** About this task **
Output, word for word, the lines of this listing that fall between the line with "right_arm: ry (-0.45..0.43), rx" and the line with "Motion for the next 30", counting both of those lines, and no others.

** Data listing **
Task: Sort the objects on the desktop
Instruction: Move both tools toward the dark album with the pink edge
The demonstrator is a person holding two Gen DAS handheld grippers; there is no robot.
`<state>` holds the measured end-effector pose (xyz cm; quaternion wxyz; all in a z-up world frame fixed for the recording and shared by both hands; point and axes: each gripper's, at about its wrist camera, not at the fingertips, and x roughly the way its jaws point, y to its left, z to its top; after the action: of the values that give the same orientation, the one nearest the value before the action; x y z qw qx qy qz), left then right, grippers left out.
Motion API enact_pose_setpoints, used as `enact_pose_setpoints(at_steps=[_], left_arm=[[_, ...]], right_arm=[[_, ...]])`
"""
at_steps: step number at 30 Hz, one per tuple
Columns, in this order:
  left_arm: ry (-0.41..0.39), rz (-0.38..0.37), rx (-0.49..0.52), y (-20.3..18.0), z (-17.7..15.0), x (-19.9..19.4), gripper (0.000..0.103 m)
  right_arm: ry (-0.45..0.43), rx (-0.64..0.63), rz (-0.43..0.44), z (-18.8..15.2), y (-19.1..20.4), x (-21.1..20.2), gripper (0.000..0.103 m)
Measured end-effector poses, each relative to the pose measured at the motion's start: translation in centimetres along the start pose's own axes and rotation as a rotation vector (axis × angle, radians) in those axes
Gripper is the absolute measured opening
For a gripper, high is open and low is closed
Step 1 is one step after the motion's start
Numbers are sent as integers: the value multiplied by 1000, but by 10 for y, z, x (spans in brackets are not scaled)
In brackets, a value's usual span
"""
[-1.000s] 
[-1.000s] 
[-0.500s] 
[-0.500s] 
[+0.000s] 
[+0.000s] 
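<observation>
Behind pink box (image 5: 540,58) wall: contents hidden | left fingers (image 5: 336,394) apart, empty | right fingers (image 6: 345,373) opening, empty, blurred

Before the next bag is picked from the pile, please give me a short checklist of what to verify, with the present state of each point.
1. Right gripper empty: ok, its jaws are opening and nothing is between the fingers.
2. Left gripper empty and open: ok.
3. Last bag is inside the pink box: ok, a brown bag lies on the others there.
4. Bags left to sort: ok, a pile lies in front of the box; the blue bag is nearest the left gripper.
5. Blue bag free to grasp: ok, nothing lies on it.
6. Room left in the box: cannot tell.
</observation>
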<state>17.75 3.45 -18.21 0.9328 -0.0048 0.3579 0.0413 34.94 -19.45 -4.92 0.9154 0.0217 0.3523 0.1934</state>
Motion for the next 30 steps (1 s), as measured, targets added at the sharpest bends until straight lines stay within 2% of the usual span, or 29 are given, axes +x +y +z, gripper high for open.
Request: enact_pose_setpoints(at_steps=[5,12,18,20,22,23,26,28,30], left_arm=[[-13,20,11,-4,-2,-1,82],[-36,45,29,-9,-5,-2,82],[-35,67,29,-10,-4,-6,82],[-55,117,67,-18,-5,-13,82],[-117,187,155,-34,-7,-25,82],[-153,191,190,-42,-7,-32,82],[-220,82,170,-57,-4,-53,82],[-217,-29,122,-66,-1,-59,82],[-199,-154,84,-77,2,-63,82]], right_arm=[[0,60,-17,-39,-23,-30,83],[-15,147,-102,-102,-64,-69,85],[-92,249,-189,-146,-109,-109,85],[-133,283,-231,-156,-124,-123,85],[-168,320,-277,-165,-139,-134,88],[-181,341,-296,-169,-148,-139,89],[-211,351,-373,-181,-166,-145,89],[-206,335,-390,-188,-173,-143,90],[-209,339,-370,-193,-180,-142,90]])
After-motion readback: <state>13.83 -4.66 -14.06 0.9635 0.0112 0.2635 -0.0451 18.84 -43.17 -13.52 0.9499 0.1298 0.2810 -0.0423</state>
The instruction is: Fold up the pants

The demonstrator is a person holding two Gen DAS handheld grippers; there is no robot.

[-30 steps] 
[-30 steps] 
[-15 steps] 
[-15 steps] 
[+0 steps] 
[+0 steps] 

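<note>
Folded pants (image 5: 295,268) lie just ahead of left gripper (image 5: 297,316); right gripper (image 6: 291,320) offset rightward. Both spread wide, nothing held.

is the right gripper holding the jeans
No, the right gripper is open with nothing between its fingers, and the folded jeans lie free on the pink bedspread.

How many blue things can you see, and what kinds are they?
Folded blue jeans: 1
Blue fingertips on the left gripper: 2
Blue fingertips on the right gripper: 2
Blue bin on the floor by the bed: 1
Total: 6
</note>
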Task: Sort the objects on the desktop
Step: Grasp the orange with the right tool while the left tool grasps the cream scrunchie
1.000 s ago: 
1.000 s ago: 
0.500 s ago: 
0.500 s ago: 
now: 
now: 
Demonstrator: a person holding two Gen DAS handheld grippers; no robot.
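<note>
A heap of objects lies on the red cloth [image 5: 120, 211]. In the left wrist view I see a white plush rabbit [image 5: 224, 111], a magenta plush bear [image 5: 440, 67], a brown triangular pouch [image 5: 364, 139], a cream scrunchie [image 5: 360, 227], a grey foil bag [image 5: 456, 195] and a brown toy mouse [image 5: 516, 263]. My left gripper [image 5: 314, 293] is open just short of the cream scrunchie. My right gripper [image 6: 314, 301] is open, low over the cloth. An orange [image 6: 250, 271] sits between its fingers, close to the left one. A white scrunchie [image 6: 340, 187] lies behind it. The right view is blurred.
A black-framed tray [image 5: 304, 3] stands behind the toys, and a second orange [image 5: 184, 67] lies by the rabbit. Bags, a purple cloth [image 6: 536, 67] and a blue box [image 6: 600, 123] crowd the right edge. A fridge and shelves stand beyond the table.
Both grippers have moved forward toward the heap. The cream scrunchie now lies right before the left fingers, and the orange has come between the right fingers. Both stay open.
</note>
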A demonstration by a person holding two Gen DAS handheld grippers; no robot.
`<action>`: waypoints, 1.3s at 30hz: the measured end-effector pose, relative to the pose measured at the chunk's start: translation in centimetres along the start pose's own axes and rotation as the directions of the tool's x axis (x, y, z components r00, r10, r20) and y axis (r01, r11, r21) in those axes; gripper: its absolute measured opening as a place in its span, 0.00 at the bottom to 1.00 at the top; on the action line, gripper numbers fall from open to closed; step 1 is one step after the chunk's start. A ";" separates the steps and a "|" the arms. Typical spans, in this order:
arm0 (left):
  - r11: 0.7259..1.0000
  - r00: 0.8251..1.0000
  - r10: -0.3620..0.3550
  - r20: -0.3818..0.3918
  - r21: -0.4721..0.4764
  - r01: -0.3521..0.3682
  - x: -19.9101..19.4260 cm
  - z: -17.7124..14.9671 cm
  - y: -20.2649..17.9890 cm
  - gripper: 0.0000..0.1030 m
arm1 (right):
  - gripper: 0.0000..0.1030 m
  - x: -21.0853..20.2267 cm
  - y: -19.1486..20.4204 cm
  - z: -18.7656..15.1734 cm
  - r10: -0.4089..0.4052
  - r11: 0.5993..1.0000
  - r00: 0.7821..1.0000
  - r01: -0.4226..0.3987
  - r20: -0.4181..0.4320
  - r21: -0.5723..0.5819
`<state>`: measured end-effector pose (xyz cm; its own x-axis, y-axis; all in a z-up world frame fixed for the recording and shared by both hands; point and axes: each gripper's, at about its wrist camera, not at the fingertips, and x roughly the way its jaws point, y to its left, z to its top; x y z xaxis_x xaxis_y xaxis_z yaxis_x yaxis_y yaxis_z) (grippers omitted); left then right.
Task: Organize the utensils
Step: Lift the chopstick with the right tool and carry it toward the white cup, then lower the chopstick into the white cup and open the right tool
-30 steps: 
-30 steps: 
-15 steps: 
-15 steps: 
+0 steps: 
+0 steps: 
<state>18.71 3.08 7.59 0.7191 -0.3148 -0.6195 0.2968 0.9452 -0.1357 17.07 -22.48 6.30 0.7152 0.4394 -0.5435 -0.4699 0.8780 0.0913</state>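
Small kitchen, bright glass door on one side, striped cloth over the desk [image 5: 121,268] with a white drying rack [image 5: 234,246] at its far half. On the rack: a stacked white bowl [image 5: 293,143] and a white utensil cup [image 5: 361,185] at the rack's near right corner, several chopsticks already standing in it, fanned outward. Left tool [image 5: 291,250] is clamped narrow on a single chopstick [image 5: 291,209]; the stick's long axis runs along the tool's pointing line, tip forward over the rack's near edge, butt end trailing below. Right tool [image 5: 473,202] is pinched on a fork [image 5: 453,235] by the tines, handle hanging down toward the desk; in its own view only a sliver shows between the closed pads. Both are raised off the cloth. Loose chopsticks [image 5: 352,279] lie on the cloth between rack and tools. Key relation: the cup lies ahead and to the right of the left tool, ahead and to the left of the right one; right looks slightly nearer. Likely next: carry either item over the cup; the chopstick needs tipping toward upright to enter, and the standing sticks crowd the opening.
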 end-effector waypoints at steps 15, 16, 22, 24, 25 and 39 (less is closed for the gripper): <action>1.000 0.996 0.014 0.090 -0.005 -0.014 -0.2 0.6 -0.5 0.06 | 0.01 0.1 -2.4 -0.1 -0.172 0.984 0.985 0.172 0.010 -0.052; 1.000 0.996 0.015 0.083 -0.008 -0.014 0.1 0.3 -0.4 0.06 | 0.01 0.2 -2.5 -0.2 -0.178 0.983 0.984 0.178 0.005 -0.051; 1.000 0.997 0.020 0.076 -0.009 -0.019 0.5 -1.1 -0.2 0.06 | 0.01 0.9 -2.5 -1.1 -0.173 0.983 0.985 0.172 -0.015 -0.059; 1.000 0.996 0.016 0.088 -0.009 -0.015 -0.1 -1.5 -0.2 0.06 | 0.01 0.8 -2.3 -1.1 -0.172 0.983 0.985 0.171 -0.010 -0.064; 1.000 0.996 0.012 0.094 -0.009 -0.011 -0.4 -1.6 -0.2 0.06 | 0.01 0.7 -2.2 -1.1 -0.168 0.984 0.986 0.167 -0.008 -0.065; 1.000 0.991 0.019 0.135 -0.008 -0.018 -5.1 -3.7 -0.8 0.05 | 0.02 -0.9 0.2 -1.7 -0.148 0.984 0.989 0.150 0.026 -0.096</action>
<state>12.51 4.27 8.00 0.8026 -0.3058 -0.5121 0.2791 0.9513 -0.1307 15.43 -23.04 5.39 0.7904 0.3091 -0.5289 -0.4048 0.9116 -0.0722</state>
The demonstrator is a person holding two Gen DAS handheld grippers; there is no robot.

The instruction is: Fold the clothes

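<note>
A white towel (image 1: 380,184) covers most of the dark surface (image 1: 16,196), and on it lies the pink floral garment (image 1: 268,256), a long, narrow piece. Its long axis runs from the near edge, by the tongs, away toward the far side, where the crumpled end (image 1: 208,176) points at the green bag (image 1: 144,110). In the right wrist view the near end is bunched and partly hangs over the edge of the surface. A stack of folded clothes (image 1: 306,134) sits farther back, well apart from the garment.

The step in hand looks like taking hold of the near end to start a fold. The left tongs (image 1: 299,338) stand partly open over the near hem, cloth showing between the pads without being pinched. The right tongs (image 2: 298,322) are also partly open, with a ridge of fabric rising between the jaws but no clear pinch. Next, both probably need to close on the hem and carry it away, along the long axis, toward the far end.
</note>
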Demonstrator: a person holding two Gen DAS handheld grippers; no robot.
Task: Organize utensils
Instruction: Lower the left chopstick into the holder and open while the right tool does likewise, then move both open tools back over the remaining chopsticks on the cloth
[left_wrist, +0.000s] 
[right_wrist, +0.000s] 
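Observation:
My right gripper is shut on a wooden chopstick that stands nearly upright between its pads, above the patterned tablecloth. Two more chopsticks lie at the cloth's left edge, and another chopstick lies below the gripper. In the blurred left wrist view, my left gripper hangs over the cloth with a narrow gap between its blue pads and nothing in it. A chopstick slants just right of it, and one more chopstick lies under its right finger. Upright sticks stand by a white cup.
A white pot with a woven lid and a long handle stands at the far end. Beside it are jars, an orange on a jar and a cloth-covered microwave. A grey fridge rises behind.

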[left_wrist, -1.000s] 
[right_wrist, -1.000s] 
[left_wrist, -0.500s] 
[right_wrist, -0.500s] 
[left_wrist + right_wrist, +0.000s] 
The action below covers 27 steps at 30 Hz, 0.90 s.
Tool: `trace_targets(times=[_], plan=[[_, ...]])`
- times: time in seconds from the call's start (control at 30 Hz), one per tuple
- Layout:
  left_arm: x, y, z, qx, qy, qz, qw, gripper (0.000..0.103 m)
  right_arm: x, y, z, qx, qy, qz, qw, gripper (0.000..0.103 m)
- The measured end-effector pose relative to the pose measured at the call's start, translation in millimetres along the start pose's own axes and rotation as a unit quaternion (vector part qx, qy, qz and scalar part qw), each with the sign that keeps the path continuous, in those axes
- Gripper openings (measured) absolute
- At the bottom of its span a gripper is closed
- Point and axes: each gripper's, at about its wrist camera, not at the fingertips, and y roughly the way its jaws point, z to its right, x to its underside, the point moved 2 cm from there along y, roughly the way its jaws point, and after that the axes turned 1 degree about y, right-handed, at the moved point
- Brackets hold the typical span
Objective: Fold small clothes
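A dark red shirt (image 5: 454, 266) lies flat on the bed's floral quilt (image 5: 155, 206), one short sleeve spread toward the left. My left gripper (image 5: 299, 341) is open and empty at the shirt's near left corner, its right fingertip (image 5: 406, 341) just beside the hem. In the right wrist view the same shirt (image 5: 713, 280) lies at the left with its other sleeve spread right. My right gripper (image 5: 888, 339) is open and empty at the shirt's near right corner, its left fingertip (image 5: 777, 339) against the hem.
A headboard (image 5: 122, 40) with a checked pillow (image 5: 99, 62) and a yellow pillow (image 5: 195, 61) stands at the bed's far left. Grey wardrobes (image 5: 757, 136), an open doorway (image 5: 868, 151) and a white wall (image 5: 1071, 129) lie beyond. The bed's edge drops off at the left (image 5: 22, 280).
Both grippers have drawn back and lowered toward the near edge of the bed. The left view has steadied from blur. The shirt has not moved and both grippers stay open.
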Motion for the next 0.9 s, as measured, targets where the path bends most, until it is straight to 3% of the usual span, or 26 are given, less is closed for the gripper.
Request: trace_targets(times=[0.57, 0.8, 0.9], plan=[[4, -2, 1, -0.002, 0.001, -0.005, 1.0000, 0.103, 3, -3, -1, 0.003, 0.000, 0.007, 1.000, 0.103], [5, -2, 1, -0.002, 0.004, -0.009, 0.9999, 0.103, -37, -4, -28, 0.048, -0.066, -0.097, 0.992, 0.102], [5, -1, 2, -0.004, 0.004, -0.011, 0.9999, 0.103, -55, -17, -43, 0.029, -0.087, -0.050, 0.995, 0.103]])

** Result **
  right_arm: ry (-0.45..0.43), rx (-0.64..0.63), rz (-0.43..0.44), z (-18.8..15.2), y (-19.1..20.4), x (-21.1..20.2), gripper (0.000..0.103 m)
Measured end-effector poses, each relative to the pose measured at the motion's start: translation in centimetres along the start pose's own axes and rotation as a rotation vector (axis × angle, radians) in those axes
Gripper is the absolute measured opening
For a gripper, high is open and low is closed
Step 1 is one step after the motion's start
Numbers are sent as integers: the value multiplied by 1000, but by 10 for y, z, x (spans in brackets are not scaled)
In brackets, a value's usual span
"""
[-1.000s] 
[-1.000s] 
[-0.500s] 
[-0.500s] 
[+0.000s] 
[+0.000s] 
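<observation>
Behind pink box (image 5: 540,58) wall: contents hidden | left fingers (image 5: 336,394) apart, empty | right fingers (image 6: 345,373) opening, empty, blurred

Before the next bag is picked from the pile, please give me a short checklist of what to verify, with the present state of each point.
1. Right gripper empty: ok, its jaws are opening and nothing is between the fingers.
2. Left gripper empty and open: ok.
3. Last bag is inside the pink box: ok, a brown bag lies on the others there.
4. Bags left to sort: ok, a pile lies in front of the box; the blue bag is nearest the left gripper.
5. Blue bag free to grasp: ok, nothing lies on it.
6. Room left in the box: cannot tell.
</observation>
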<state>17.75 3.45 -18.21 0.9328 -0.0048 0.3579 0.0413 34.94 -19.45 -4.92 0.9154 0.0217 0.3523 0.1934</state>
Motion for the next 30 steps (1 s), as measured, targets added at the sharpest bends until straight lines stay within 2% of the usual span, or 29 are given, axes +x +y +z, gripper high for open.

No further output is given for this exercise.